Kaédi : quand les décisions humaines aggravent les risques naturels
Kaédi : quand les décisions humaines aggravent les risques naturels
Environnement – risques naturels
Kaédi traverse une nouvelle fois une épreuve difficile. Mais cette fois-ci, le danger ne vient pas uniquement de la montée habituelle des eaux du fleuve. Ce sont les décisions humaines, prises sans vision, sans étude d’impact, qui exposent aujourd’hui une zone jusque-là épargnée : Dar Selam Wendame. Cette partie de la ville, historiquement hors de portée des crues, subit aujourd’hui de plein fouet les conséquences d’une urbanisation anarchique et irresponsable.
Ce qui se passe aujourd’hui à Kaédi n’est pas un simple effet des intempéries. C’est le résultat direct d’un enchaînement de choix politiques et administratifs déconnectés des réalités environnementales et du bon sens. Des terrains situés à proximité des magasins du CSA et de l’aéroport, connus pour être des zones basses et inondables, ont été distribués à des personnes influentes, sans étude sérieuse, sans vision à long terme. Ces nouvelles constructions, érigées dans la précipitation et l’anarchie, ont modifié la topographie locale, bloqué les voies naturelles d’écoulement des eaux et aggravé les risques pour les quartiers voisins.
Pire encore, pour se protéger, ces nouveaux occupants installent autour de leurs maisons des digues et des barrières qui détournent les eaux vers d’autres zones habitées. Le résultat est cruel : là où des familles vivaient en sécurité depuis des décennies, l’eau s’est invitée sans prévenir, emportant avec elle biens, espoirs et parfois la dignité de celles et ceux qui n’avaient rien demandé. L’entrée goudronnée de la ville, déjà fragilisée, est aujourd’hui obstruée par des ordures et des ouvrages mal conçus. Le pont qui devrait faciliter le passage de l’eau est devenu un point de blocage, transformé en piège à inondation.

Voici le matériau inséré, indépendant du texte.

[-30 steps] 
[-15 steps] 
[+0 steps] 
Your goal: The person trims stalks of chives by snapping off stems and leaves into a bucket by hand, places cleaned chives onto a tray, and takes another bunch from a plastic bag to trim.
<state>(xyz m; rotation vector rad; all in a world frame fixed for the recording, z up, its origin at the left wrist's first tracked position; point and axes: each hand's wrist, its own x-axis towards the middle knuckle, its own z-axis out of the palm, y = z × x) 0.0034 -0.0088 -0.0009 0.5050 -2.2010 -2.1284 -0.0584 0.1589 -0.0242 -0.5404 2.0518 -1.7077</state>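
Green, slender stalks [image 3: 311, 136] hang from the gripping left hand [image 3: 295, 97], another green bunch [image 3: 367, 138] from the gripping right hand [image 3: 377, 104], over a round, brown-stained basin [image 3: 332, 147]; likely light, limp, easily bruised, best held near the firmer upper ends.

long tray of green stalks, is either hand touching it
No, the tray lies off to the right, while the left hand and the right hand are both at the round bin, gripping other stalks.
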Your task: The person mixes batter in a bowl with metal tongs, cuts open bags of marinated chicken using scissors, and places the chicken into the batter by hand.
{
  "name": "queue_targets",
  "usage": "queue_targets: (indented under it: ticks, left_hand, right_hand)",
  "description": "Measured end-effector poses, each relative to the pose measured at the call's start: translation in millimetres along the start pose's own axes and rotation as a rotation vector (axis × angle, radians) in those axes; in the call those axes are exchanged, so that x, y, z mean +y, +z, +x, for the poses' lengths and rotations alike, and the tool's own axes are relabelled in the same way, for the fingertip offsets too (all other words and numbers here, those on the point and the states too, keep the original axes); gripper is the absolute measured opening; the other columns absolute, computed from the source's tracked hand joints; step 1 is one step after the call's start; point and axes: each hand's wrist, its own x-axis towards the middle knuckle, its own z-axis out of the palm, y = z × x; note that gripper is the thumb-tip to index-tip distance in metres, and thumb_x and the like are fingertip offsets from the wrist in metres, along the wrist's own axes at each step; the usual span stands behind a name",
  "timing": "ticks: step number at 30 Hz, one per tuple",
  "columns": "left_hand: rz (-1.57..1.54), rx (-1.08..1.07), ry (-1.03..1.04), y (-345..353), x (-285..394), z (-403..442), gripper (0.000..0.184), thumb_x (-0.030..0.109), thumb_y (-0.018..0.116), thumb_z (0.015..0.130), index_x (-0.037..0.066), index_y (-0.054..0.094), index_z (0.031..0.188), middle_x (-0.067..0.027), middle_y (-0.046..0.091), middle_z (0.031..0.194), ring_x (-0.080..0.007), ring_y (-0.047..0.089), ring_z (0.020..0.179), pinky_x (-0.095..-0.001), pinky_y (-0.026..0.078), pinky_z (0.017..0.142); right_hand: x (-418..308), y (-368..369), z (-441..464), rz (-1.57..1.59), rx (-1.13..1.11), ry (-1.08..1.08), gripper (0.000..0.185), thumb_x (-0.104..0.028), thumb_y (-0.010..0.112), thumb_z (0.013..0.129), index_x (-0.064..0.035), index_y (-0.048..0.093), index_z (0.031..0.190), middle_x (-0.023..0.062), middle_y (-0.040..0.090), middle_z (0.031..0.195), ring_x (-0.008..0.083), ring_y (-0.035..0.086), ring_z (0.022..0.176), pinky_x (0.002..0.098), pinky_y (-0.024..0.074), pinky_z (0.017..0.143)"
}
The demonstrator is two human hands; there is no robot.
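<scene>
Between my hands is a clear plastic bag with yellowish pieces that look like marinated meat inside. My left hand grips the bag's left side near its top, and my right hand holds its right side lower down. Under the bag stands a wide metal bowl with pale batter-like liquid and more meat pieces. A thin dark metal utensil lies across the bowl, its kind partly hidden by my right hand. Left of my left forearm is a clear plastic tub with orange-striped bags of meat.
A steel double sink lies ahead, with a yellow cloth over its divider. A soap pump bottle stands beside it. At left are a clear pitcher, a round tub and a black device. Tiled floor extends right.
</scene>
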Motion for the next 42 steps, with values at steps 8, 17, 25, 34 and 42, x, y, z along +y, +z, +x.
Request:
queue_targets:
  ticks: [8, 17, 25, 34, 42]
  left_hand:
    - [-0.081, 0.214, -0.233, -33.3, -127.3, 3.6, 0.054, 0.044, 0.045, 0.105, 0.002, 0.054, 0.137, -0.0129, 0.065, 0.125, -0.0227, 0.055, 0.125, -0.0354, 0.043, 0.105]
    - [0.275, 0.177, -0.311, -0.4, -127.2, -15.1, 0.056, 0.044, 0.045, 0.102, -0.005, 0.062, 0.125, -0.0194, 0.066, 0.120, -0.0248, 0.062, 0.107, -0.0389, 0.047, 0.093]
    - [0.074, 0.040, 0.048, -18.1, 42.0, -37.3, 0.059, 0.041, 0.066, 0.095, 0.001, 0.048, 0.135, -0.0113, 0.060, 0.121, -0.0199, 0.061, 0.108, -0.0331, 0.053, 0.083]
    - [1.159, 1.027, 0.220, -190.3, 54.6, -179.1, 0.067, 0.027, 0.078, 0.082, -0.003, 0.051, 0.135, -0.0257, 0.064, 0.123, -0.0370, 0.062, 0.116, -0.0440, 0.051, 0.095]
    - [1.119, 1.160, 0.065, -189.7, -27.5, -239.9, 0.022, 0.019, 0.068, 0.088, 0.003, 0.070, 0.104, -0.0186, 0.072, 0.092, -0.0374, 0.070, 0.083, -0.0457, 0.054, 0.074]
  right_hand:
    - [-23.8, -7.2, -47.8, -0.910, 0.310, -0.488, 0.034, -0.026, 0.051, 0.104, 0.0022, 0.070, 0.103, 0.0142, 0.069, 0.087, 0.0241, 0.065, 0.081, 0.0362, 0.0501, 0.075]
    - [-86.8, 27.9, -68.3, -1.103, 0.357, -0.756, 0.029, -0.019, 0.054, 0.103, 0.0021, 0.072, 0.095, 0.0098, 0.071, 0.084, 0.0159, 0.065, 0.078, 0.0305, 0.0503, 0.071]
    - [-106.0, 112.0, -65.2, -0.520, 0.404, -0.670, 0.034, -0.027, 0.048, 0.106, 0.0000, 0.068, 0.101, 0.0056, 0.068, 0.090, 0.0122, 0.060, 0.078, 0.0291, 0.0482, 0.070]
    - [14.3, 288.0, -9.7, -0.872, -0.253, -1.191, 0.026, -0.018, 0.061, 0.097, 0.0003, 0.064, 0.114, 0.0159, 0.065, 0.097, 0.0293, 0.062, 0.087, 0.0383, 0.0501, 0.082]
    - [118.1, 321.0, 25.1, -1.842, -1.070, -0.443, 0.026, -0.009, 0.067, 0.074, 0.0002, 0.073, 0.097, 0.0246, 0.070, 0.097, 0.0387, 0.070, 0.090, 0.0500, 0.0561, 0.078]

Et pourtant, des solutions existaient. Les habitants se souviennent encore du système mis en place par Africa 70, qui permettait de drainer les eaux de cette zone vers le fleuve. Ce système fonctionnait. Il protégeait la population. Mais il a été abandonné, laissé à l’abandon comme tant d’autres initiatives de bon sens sacrifiées au nom d’intérêts privés et de décisions à court terme. Aujourd’hui, on paie le prix de cette négligence.
Ce qui se passe à Kaédi est inacceptable. Il est temps que les autorités prennent leurs responsabilités. Il ne suffit pas d’être présents après la catastrophe. Il faut agir avant. Anticiper. Protéger. Planifier. Il est urgent de mettre fin à la distribution clientéliste de terrains dans des zones sensibles. Il est urgent d’imposer des études d’impact environnemental avant toute construction. Il est urgent de repenser l’aménagement urbain dans une logique de résilience et de justice sociale. Ce ne sont pas les populations vulnérables qui doivent subir les conséquences des erreurs commises par ceux qui ont le pouvoir.
Kaédi est déjà une ville vulnérable par sa position géographique. Elle n’a pas besoin que des décisions humaines viennent aggraver son sort. La menace permanente du fleuve est déjà suffisamment lourde à porter. Aujourd’hui, c’est l’autre moitié de la ville, jadis considérée comme sécurisée, qui sombre dans la crise. Pas à cause du fleuve. Mais à cause de l’homme. À cause d’un système de gouvernance foncière qui privilégie l’influence au détriment du bon sens, du respect de la nature et de la sécurité collective.
Face aux dérèglements climatiques, il faut une réponse radicalement différente. Une gouvernance responsable, transparente, orientée vers l’intérêt général et non vers la satisfaction d’intérêts privés. Kaédi mérite mieux. Ses habitants méritent mieux. Ce qui se passe aujourd’hui ne doit pas se répéter demain. Il ne suffit pas de constater. Il faut corriger, réparer, prévenir. C’est une question de justice. C’est une question de dignité. C’est une question de survie.